◆ **PROBLEM REQUIREMENTS**: Print each line once more, unchanged, from the line holding "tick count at" to the end of the listing below.

◆ **RECORDS TO PROCESS**:
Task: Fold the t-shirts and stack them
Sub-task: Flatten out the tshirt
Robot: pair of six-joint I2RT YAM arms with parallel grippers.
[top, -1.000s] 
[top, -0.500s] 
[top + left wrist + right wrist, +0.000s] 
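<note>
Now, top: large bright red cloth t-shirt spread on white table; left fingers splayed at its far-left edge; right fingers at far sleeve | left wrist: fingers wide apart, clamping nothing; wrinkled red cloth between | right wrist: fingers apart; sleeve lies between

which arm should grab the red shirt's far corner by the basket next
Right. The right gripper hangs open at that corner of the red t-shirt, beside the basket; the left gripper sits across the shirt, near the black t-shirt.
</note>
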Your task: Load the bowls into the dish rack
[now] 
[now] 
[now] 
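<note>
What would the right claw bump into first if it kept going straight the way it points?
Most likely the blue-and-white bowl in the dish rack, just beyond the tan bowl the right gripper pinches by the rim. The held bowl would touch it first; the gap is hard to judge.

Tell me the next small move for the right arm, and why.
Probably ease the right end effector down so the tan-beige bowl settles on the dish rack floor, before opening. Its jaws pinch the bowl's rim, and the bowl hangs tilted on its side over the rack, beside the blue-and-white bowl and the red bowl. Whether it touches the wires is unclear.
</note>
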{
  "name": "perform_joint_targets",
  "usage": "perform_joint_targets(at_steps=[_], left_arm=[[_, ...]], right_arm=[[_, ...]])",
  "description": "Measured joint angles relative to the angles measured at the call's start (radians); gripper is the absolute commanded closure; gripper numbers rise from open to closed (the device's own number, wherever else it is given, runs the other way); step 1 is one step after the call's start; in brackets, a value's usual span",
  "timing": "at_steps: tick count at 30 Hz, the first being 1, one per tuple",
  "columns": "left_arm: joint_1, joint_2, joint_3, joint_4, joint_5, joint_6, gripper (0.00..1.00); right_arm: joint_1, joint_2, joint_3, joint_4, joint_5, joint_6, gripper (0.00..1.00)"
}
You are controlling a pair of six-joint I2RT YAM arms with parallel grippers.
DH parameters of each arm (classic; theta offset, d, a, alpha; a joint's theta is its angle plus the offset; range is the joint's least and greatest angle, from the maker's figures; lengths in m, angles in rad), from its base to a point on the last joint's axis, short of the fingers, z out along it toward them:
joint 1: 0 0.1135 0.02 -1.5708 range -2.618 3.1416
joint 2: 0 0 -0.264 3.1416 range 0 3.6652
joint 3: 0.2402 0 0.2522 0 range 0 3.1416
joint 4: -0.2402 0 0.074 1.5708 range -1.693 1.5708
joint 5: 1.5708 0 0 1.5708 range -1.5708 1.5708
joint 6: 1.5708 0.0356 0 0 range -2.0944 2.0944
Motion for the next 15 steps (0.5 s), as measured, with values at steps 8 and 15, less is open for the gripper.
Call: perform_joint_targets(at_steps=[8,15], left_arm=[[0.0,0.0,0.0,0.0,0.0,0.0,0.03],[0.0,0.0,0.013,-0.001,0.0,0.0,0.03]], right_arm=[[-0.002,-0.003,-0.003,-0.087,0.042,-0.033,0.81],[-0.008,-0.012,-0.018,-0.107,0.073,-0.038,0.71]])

◆ **EXERCISE SOLUTION**:
  "timing": "at_steps: tick count at 30 Hz, the first being 1, one per tuple",
  "columns": "left_arm: joint_1, joint_2, joint_3, joint_4, joint_5, joint_6, gripper (0.00..1.00); right_arm: joint_1, joint_2, joint_3, joint_4, joint_5, joint_6, gripper (0.00..1.00)"
}
You are controlling a pair of six-joint I2RT YAM arms with parallel grippers.
DH parameters of each arm (classic; theta offset, d, a, alpha; a joint's theta is its angle plus the offset; range is the joint's least and greatest angle, from the maker's figures; lengths in m, angles in rad), from its base to a point on the last joint's axis, short of the fingers, z out along it toward them:
joint 1: 0 0.1135 0.02 -1.5708 range -2.618 3.1416
joint 2: 0 0 -0.264 3.1416 range 0 3.6652
joint 3: 0.2402 0 0.2522 0 range 0 3.1416
joint 4: -0.2402 0 0.074 1.5708 range -1.693 1.5708
joint 5: 1.5708 0 0 1.5708 range -1.5708 1.5708
joint 6: 1.5708 0.0356 0 0 range -2.0944 2.0944
Motion for the next 15 steps (0.5 s), as measured, with values at steps 8 and 15, less is open for the gripper.
Call: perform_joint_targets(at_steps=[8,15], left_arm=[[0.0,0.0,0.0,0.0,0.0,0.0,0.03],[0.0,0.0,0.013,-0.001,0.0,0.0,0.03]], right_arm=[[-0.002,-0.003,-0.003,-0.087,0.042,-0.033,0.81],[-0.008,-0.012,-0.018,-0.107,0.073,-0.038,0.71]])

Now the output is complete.